The only way to read during a blizzard :)
     Beautiful writing and intensity of feeling were the major traits of this novel.  It is set in an abandoned Italian villa after World War II.  The villa is inhabited by a Canadian nurse, Hana, and a war patient whose entire body has been burned black.  Hana has chosen to nurse him alone rather than return home.  The patient is erudite and appears to be English.  Two other men, an Italian thief and a Sikh sapper, stumble upon and move in with them eventually.
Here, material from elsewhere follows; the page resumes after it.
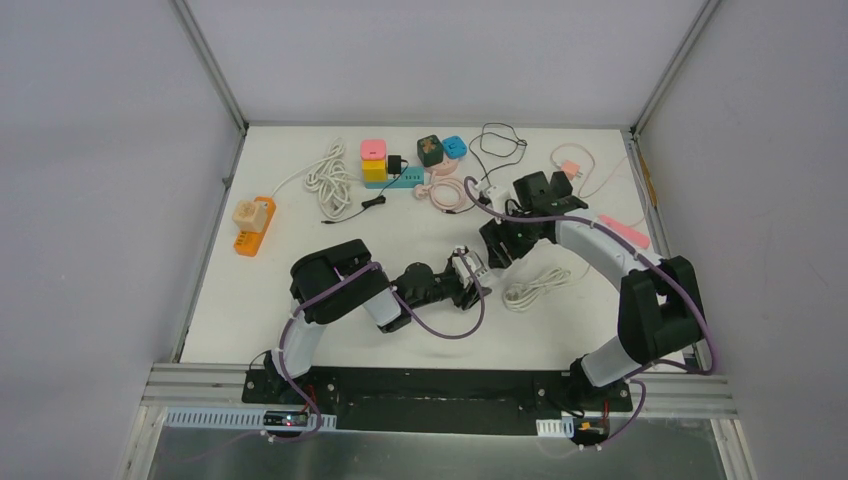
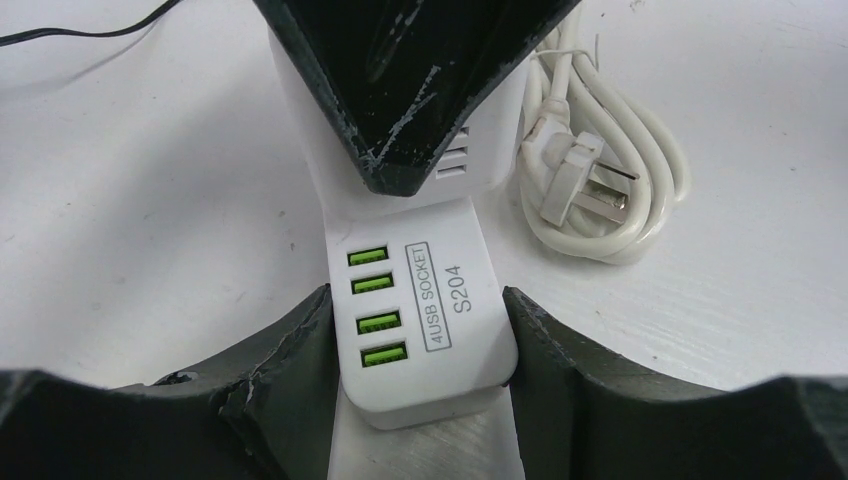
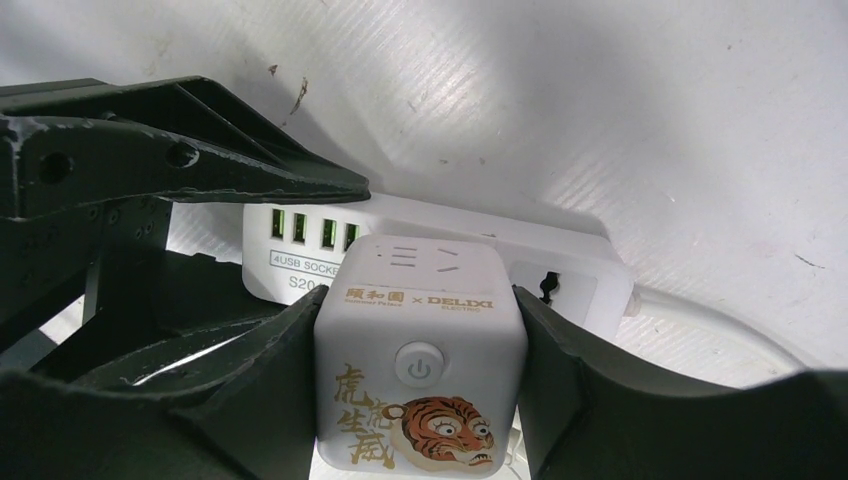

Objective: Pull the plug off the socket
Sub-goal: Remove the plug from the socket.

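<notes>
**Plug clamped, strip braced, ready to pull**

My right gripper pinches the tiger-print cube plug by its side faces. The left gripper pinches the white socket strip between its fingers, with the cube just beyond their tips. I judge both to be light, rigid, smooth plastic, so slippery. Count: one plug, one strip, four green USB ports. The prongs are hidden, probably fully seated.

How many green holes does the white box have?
4. The green USB ports run in one line on the white socket strip: first nearest the cube plug, second, third, fourth nearest the camera. None seem hidden.
</notes>
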### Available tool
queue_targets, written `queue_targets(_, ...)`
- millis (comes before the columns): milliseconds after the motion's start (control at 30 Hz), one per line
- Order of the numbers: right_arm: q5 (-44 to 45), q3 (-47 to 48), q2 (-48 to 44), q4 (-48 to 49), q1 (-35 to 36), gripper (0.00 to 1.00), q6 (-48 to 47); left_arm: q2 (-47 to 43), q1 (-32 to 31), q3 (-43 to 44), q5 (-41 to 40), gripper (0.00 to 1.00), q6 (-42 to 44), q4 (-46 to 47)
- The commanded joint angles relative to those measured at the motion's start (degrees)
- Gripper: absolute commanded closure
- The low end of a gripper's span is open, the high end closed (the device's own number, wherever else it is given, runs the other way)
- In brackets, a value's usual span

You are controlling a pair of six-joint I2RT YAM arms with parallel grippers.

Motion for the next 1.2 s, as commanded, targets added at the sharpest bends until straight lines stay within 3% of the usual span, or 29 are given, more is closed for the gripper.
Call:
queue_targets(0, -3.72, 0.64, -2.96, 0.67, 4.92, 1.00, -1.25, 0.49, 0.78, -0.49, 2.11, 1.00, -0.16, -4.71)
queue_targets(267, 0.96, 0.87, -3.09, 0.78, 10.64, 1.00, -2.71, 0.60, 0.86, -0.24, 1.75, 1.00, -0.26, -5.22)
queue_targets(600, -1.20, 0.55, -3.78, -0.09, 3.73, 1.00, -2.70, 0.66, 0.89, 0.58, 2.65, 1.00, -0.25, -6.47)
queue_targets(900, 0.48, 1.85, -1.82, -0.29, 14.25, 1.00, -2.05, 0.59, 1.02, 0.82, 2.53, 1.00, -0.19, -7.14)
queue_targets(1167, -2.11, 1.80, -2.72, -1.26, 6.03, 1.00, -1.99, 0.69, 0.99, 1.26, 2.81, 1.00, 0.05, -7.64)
     These five characters slowly reveal the traumas of their lives to one another.  But the most captivating story of all is that of the English patient, who narrates in bits and pieces his life in the desert and the love affair that changed it.  The speaking style of the patient is tense, intimate, and precise.  For example, while at the edge of a great loss, he "feels that everything is missing from his body, feels he contains smoke.  All that is alive is the knowledge of future desire and want" (157). This description of his pre-grief floored me.  Lots of other passages floored me as well. I admire Ondaatje's use of commas (which is a weird thing to admire, haha).  He separates images with commas so that his sentences pour into you like waterfalls.
     This book moves slowly, but I didn't mind because it took me on such a beautiful journey.  And by its end, you are rewarded for your patience with lots of plot twists.  Read The English Patient if you want a romance novel/historical thriller with good writing.